Ask the fleet expert: Sam Clarke, Founder and head of business development Gnewt Cargo.
Gnewt Cargo is a business pioneering electric commercial vehicles and the opportunities and challenges of doing so.
What were your motivations for creating an electric commercial vehicle (eLCV) fleet?
Mine is a personal story. As a dad of two boys growing up in London I’d seen the news linking emissions to children’s health and I thought “I don’t want my kids breathing that in”. Every single day I was putting my kids through that – and I didn’t want that for them or any other children.
How do you ensure the Gnewt Cargo operation is efficient?
You have to model the operation correctly; we analysed what we were doing – driver analytics separate to vehicles separate to cargo and so on, and we recognised we go around in circles a lot!
This was in the main to avoid parking tickets or seeking out loading bays – with our drivers not stopping anywhere for longer than a twenty minutes. This made us look closer at the way our business operation ran and we now have a number of innovative projects live which we hope enables us to counter the norm.
How do you efficiently charge an eLCV fleet?
Starting out we used 3 pin sockets and timers – it was the dumbest smart charge solution ever – but it worked and was very low cost!
We now work with a company (EO) to provide smart hubs linked with ‘dumb’ chargepoints – we have 60 units with 2 hubs – meaning we benefit from economies of scale by separating the charge post intelligence from the post itself. Futhermore we don’t have to dig up the road to do it with costly grid connection upgrades.
When it comes to electric vehicles on a commercial scale need you to look at the whole business. – considering all areas and how they can work in harmony.
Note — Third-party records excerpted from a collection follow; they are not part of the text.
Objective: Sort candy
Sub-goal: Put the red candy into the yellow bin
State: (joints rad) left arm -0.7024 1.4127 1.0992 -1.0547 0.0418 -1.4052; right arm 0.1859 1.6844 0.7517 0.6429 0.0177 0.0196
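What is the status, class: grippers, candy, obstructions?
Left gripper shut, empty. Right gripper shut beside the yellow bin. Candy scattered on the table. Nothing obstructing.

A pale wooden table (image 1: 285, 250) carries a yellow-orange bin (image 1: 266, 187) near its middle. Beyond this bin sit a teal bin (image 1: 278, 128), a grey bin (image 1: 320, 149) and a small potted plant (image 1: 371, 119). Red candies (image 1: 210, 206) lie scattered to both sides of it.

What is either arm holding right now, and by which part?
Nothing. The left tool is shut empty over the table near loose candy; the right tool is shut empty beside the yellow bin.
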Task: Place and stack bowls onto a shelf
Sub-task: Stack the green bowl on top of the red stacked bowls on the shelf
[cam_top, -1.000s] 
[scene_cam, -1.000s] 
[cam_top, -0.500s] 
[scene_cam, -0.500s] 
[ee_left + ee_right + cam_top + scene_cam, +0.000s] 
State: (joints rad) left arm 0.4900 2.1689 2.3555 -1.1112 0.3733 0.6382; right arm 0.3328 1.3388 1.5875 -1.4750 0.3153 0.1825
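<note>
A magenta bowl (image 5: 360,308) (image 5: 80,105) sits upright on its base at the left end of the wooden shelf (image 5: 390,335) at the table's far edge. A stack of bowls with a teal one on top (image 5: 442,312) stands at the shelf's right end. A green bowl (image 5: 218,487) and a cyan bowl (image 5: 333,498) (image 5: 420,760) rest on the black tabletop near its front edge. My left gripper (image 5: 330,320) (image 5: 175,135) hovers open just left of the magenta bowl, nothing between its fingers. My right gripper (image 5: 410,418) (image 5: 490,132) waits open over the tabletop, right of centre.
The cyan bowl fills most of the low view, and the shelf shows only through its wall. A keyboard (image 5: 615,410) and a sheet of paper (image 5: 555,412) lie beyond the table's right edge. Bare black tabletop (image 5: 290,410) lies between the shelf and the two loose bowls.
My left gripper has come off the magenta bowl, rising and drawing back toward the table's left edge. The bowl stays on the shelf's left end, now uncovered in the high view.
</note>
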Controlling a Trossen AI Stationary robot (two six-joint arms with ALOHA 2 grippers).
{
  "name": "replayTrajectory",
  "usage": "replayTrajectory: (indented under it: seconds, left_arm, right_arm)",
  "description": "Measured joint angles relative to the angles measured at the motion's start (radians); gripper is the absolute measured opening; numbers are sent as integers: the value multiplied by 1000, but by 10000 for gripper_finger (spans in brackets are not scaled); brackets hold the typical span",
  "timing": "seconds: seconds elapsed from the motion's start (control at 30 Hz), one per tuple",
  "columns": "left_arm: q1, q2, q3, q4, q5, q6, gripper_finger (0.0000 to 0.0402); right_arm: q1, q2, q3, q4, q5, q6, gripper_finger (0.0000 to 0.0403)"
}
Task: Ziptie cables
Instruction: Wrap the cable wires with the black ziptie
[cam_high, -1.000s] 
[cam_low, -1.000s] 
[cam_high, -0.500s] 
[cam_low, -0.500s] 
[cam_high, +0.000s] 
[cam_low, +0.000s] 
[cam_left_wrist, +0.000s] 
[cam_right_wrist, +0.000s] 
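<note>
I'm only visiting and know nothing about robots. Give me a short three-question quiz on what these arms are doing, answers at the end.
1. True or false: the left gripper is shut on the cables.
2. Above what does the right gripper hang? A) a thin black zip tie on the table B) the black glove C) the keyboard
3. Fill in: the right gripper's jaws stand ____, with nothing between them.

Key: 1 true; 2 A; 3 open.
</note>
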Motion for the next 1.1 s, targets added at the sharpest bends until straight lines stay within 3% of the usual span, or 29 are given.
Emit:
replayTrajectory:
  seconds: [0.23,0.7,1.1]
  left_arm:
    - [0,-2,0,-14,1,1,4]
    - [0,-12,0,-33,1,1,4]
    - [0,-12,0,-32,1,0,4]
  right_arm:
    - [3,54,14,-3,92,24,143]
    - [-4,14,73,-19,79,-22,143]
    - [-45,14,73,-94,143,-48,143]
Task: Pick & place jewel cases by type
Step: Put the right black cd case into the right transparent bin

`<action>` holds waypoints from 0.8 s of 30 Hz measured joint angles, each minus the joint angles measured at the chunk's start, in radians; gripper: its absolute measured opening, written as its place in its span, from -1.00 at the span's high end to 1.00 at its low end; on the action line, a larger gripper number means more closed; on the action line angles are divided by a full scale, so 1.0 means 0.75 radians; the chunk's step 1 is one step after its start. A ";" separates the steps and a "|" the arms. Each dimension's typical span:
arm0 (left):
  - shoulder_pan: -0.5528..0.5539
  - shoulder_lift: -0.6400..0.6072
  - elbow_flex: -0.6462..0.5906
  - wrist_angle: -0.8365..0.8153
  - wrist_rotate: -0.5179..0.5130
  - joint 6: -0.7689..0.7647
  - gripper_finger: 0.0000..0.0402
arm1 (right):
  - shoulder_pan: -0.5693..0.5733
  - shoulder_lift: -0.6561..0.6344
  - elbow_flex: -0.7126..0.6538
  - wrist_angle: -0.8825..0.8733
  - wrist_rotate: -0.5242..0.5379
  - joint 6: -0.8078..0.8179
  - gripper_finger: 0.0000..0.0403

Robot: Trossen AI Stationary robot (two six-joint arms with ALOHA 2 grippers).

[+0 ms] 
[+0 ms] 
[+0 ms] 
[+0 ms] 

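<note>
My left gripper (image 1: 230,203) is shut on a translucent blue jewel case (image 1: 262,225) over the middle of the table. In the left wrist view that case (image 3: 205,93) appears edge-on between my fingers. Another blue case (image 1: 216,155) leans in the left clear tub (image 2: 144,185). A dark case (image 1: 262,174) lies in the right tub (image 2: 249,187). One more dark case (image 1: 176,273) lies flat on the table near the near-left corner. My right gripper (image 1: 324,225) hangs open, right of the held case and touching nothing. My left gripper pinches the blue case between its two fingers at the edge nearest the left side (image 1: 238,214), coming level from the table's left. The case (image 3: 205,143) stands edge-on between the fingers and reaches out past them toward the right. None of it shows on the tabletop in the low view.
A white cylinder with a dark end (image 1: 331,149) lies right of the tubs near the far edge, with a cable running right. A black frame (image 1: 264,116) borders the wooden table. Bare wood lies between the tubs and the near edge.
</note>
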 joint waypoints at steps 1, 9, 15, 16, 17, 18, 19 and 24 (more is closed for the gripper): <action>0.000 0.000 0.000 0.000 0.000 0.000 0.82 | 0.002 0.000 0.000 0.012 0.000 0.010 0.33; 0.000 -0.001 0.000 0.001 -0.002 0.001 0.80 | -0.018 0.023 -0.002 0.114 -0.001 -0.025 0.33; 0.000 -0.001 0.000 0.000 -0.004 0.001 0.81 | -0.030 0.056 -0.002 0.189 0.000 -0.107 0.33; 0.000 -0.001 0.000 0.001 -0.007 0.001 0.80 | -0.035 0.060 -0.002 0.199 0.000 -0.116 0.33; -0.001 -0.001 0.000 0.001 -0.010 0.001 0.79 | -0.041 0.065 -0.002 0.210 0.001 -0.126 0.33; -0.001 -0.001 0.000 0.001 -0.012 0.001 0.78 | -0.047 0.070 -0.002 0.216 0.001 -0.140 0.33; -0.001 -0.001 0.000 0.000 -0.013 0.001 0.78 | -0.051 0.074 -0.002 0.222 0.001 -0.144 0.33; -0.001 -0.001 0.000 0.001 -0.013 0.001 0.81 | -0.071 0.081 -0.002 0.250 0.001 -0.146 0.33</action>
You can’t have the lights going out just because you are charging your vehicles and boiling the kettle for making a cup of tea…
You also need to consider all the complexities of EV Infrastructure…what vehicles are at what bays, if vehicles have varying range, who gets what charge and when? How does that work with the building, are the lifts running, are loading doors in operation, if only for a minute?
Is vehicle supply of your eLCVs a problem?
Vehicle supply isn’t really a problem, as with the amount of planning needed with our fleet we know when our vehicle replacement cycles are.
My advice would be to prepare if you are planning on going electric – you need to order the vehicles well in advance (sometimes 9 months to a year) but have a complete grasp of the infrastructure you are going to need now and in the future to support those vehicles.
Have subsidies helped adoption of eLCVs?
Subsidies have helped – but for the first few years there was nothing. We have built this business over 10 years, it was only in the last five years or so that that the Plug in van grant was introduced.
The grants work – Innovate UK, who I run one freight trial directly with, have benefited too. By them investing in me, I’m now an ambassador of electric vehicles and I am here talking to you about the benefits. Plus the project we run is showcased to others to learn from.
Is maintenance of your eLCVs an issue?
Not at all.
We have very few issues with reliability, we damage the side walls of tyres more than anything else!
The vehicles have significantly less moving parts – they just keep going. My advice would be to lease electric commercial vehicles for longer. We’re now moving to 5 year leases for some of our vehicles having extended the term several times.
What do your drivers think of the eLCVs?
They love them without doubt.
They drive smoothly, quietly, cleanly, it is an undeniably calmer place and in the world of a stressful occupation, any benefit in that area is welcome.
How strong a business case are you now seeing for other fleets to go electric?
In 2008 green was important. But after the economic crash less so. It’s all change again – and it’s becoming essential.
If you have any vehicles, electric will be important. It’s not just legislation; delivering to these cities is only going to get harder and your clients are going to expect it.
How do you see your fleet changing in the future?
Our data revealed that on average drivers were driving 5 miles and walking 6 miles.
So, we looked again at our business model and recognised that we should also be looking to the past when traffic was not so prolific, and have been able to draw parallels on how things were done in the 1920’s – when they did more on foot with local Porters. We recognised that today 100 years on, we can do more deliveries on foot too.
As a delivery fleet our clients want us to collect as much freight as we can, and deliver it as efficiently as possible. So we will need bigger e-LCVs – and more on foot Porters to deliver the goods in the future.
Do you think we’ve reached the stage where you could roll out an eLCV fleet on a national scale?
Urban yes, national no, the technology is not there yet, but it is coming, I speak to most of the manufacturers regularly and the ability to deliver nationally will be coming in the next 10 years.
Do you have any other advice to fleets thinking of making the switch?
Yes, seek advice!
I am a pioneer of pain it seems… having done ‘first of its kind’ repeatedly for over a decade (which is both rewarding and valuable).
Getting advice from those that have actually been through these journeys is a fast track way to knowledge in an emerging market widely recognised to be at the tipping point of mass adoption.